- [Directions for this task]: Write the records out again exactly, but without pictures.

- [Source data]:

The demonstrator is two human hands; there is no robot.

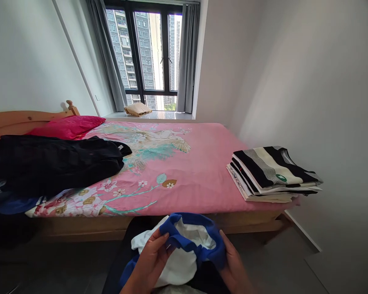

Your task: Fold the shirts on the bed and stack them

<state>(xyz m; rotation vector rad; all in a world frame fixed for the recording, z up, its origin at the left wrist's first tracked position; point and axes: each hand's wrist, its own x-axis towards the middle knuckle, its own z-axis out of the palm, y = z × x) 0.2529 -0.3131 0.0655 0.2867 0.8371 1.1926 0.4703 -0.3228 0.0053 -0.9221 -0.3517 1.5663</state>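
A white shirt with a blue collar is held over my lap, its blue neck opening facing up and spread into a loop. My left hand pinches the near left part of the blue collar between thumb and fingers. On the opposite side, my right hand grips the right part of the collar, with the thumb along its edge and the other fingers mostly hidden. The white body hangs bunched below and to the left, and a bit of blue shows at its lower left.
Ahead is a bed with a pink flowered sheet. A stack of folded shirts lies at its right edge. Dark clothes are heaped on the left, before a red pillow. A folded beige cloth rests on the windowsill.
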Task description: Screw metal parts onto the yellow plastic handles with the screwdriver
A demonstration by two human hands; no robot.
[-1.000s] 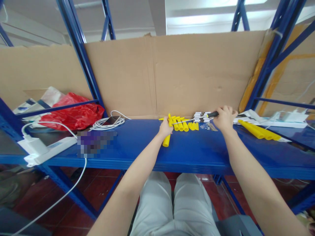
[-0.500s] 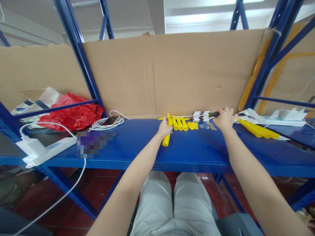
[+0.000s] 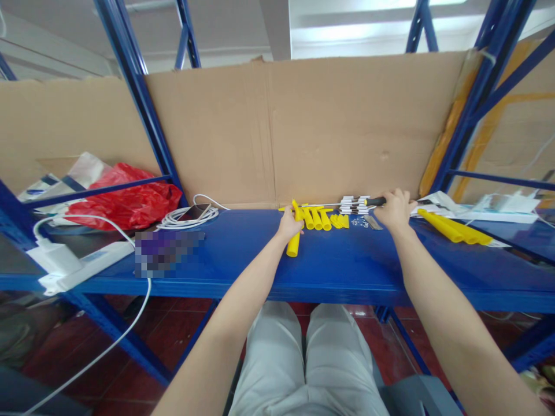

- [Response]:
The demonstrator is two human hands; there is no robot.


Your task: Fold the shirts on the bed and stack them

<state>(xyz m; rotation vector rad; all in a world frame fixed for the recording, z up, its origin at the left wrist's first tracked position; point and axes: each hand's wrist, its own x-axis towards the middle knuckle, its own z-axis out of the palm, y = z × x) 0.2529 -0.3131 0.0655 0.2867 0.8371 1.1926 0.4703 -0.3228 0.0053 -0.9221 -0.3517 1.5663</state>
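A white shirt with a blue collar is held over my lap, its blue neck opening facing up and spread into a loop. My left hand pinches the near left part of the blue collar between thumb and fingers. On the opposite side, my right hand grips the right part of the collar, with the thumb along its edge and the other fingers mostly hidden. The white body hangs bunched below and to the left, and a bit of blue shows at its lower left.
Ahead is a bed with a pink flowered sheet. A stack of folded shirts lies at its right edge. Dark clothes are heaped on the left, before a red pillow. A folded beige cloth rests on the windowsill.
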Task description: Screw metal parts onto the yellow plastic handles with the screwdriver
A demonstration by two human hands; no robot.
[-1.000s] 
[-0.500s] 
[+0.000s] 

Nothing else is required to complete the output.